DATA PROVIDED
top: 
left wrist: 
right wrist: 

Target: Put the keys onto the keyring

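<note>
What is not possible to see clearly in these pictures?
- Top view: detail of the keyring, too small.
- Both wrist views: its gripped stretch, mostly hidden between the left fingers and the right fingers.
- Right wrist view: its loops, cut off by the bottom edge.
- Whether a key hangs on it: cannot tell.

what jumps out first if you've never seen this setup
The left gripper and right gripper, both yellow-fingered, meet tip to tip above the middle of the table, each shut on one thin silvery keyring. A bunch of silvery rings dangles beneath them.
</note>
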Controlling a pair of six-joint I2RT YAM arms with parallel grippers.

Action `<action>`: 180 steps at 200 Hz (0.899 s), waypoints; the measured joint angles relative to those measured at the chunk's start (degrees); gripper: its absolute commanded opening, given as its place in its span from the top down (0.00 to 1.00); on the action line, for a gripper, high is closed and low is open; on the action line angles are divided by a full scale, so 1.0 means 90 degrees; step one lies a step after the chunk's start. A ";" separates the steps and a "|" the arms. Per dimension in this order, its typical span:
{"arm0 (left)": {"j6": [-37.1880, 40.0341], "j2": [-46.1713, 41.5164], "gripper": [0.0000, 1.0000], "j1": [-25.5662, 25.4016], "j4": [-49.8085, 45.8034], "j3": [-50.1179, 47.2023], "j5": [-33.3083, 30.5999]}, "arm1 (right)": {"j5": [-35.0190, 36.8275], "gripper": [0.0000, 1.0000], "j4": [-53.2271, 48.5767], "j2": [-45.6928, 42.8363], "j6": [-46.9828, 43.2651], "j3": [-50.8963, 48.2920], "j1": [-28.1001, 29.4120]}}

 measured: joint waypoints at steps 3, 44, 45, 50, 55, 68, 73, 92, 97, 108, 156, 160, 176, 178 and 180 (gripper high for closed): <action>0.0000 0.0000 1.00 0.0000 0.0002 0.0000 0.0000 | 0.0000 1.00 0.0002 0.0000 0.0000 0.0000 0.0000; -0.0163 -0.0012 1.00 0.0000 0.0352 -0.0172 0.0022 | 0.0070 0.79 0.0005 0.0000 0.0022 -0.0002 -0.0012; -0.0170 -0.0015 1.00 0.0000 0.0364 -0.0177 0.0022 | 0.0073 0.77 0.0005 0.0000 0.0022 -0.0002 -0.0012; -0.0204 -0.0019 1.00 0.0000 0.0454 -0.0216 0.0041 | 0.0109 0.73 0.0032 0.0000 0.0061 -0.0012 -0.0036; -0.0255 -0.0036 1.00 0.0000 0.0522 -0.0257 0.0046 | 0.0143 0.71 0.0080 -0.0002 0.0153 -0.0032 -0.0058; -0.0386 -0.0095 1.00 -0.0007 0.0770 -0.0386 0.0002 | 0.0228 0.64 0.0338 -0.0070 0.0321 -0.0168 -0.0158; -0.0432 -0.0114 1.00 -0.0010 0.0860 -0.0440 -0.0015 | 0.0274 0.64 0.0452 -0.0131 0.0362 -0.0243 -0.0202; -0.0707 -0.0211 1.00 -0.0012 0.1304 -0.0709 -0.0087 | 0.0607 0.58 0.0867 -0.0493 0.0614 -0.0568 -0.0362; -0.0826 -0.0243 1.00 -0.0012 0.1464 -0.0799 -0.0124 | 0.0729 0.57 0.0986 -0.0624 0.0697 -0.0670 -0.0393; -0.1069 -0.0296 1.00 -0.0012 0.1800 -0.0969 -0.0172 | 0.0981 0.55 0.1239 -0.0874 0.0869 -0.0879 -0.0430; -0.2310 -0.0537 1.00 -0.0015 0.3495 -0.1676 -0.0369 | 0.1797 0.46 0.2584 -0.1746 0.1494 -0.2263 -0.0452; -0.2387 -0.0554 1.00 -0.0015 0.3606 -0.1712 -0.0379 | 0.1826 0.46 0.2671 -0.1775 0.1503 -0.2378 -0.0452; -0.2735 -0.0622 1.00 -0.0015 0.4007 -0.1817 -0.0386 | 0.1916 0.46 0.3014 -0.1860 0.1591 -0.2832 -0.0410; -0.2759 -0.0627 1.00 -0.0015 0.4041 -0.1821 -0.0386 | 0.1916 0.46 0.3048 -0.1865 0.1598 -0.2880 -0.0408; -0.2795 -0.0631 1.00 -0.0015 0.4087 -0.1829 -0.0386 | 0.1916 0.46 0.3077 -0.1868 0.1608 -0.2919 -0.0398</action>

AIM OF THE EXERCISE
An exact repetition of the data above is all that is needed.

TASK RESULT
top: 
left wrist: 
right wrist: 

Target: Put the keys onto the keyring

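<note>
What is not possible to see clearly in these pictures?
- Top view: detail of the keyring, too small.
- Both wrist views: its gripped stretch, mostly hidden between the left fingers and the right fingers.
- Right wrist view: its loops, cut off by the bottom edge.
- Whether a key hangs on it: cannot tell.

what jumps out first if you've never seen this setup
The left gripper and right gripper, both yellow-fingered, meet tip to tip above the middle of the table, each shut on one thin silvery keyring. A bunch of silvery rings dangles beneath them.
</note>
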Controlling a pair of six-joint I2RT YAM arms with parallel grippers.

Action `<action>`: 180 steps at 200 Hz (0.899 s), waypoints; the measured joint angles relative to those measured at the chunk's start (degrees); gripper: its absolute commanded opening, given as its place in its span from the top down (0.00 to 1.00); on the action line, for a gripper, high is closed and low is open; on the action line angles are divided by a full scale, so 1.0 means 90 degrees; step one lies a step after the chunk's start. A ";" separates the steps and a "|" the arms. Per dimension in this order, its typical span:
{"arm0 (left)": {"j6": [-37.1880, 40.0341], "j2": [-46.1713, 41.5164], "gripper": [0.0000, 1.0000], "j1": [-25.5662, 25.4016], "j4": [-49.8085, 45.8034], "j3": [-50.1179, 47.2023], "j5": [-33.3083, 30.5999]}, "arm1 (right)": {"j5": [-35.0190, 36.8275], "gripper": [0.0000, 1.0000], "j4": [-53.2271, 48.5767], "j2": [-45.6928, 42.8363], "j6": [-46.9828, 43.2651], "j3": [-50.8963, 48.2920], "j1": [-28.1001, 29.4120]}}

 measured: joint waypoints at steps 3, 44, 45, 50, 55, 68, 73, 92, 97, 108, 156, 160, 176, 178 and 180 (gripper high for closed): <action>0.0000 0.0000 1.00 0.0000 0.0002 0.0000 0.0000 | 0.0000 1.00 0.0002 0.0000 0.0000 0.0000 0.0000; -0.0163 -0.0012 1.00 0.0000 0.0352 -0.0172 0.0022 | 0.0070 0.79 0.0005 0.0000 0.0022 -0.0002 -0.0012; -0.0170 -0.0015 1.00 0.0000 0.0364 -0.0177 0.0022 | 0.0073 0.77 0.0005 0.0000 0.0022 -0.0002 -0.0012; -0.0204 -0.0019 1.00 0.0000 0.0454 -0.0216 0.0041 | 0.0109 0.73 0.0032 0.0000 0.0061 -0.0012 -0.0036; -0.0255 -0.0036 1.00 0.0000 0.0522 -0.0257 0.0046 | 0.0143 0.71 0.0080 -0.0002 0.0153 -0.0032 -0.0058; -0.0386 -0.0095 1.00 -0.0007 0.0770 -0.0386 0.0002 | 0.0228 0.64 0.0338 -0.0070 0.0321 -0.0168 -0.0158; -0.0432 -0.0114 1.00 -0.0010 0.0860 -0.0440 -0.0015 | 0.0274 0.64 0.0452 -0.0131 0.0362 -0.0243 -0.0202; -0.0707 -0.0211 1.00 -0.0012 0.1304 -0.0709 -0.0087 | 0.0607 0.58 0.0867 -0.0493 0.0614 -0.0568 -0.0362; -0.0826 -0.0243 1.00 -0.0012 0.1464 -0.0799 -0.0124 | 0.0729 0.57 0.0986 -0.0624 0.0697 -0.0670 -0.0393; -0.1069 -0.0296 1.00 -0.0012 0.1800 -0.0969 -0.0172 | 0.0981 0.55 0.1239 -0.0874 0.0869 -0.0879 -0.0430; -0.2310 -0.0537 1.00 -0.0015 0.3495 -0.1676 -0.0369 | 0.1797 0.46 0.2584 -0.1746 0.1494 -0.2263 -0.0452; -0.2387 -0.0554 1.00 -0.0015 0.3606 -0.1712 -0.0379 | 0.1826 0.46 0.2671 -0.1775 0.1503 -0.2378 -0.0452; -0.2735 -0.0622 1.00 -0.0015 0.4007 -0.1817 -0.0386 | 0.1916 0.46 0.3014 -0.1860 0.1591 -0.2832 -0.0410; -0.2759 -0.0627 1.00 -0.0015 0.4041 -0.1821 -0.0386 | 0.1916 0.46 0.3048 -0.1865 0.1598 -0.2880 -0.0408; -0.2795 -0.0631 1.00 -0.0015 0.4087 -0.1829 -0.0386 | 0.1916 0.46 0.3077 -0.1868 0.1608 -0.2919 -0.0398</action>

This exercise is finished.